Estos comentarios no son los de un outsider desdeñoso. Me encantan el béisbol, la ópera,


los trenes eléctricos y las historias policiacas, y sé algo de ello. Pero me deja consternado
que otras personas, que saben mucho más, no sepan hacer nada con ello excepto reunirse
con sus pares para intercambiar algunos datos.

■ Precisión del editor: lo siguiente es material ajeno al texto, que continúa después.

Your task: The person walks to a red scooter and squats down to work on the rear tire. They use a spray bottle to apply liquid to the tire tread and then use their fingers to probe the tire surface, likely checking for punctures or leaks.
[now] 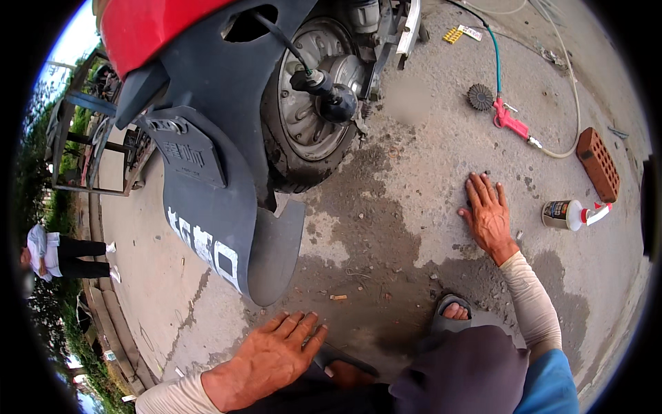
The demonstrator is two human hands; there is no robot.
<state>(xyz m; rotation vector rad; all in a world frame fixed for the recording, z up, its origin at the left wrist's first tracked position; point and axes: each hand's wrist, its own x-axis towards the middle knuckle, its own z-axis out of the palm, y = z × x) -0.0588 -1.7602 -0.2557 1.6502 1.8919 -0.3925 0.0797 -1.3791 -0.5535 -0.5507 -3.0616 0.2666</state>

Los defensores de la educación humanista tienden, como ha sido mi caso, a enfatizar la


importancia total que tiene en cuanto disciplina de la mente. Hablan de su carácter
formativo, y no tanto informativo, y exhortan a los maestros a no olvidar que no les debe
preocupar tanto una exposición larga y detallada de la materia sino el desarrollo de formas
de pensamiento y sentimientos. Algunos humanistas mencionan con un gesto de orgullo
que no les importa si diez años después un egresado ha olvidado todo lo que ahí aprendió.
Esta aseveración parece querer distinguir la elevación de las humanidades de la inclinación
mundana de las profesiones. Es una pose ridícula. Si un estudiante entiende de verdad lo
que son las humanidades y para qué son, no podrá evitar recordar en detalle los sucesivos
elementos que le llevaron a poseer una mente cultivada.

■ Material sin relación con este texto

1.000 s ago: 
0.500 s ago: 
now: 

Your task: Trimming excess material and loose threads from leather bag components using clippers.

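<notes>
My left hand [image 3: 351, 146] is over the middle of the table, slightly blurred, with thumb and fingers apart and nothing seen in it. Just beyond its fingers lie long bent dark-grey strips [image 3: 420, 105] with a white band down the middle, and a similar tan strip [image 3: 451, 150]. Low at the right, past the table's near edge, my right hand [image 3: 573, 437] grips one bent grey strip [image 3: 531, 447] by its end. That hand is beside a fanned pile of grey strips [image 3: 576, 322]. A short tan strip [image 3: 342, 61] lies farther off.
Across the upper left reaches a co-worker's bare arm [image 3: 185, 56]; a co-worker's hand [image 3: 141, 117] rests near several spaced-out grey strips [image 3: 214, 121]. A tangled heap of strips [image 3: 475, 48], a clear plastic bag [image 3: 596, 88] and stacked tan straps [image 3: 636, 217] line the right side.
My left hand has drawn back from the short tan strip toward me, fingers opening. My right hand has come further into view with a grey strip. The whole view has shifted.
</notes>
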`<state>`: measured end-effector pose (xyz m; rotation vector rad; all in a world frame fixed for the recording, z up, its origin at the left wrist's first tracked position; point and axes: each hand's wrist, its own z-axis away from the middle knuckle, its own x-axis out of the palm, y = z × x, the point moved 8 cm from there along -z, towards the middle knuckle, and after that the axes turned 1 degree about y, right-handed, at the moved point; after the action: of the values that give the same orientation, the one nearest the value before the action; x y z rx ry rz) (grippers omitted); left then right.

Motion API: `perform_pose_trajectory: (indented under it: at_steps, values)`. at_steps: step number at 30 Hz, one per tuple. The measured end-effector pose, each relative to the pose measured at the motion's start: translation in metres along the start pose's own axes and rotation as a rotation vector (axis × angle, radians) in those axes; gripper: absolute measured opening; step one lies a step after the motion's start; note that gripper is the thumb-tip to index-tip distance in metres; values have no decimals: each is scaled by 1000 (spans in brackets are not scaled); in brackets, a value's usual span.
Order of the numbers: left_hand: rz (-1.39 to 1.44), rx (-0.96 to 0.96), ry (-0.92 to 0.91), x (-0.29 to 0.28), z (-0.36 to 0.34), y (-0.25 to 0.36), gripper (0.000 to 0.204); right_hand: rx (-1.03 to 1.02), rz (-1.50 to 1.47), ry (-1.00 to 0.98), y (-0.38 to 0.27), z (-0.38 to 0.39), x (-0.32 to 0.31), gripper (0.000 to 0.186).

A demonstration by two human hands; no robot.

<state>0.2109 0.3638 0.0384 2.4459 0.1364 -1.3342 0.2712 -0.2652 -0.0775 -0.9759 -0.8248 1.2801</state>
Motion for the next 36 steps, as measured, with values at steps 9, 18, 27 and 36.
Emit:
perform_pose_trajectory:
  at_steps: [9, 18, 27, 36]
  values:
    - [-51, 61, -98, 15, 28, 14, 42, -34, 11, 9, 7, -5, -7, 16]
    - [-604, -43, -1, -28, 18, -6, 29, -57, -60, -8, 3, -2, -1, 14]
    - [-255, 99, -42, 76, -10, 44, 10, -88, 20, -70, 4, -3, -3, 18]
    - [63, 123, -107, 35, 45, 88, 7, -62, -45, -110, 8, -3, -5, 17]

Por otra parte, las humanidades son un gran vocabulario formado por términos, frases,
nombres, alusiones, caracteres, acontecimientos, máximas, réplicas: miles de significados
incorporados con los que es posible pensar y evaluar el mundo. Todos estos son datos, todo
esto es un conocimiento que hay que recordar de manera precisa e inteligente. En ese
sentido las humanidades proporcionan, como cuerpo de conocimiento, un lenguaje común.
Se pide a gritos la “comunicación” y se habla de que se carece de ella. Lo que se debería
pedir en lugar de ello es que haya más conversación, que a duras penas practican los
pedantes. Pues la conversación es el principio de una buena sociedad y una buena vida. Es
la llave que abre las celdas que son nuestras profesiones, nuestros hobbies y, en no menor
medida, nuestras bellas artes y nuestra vida académica.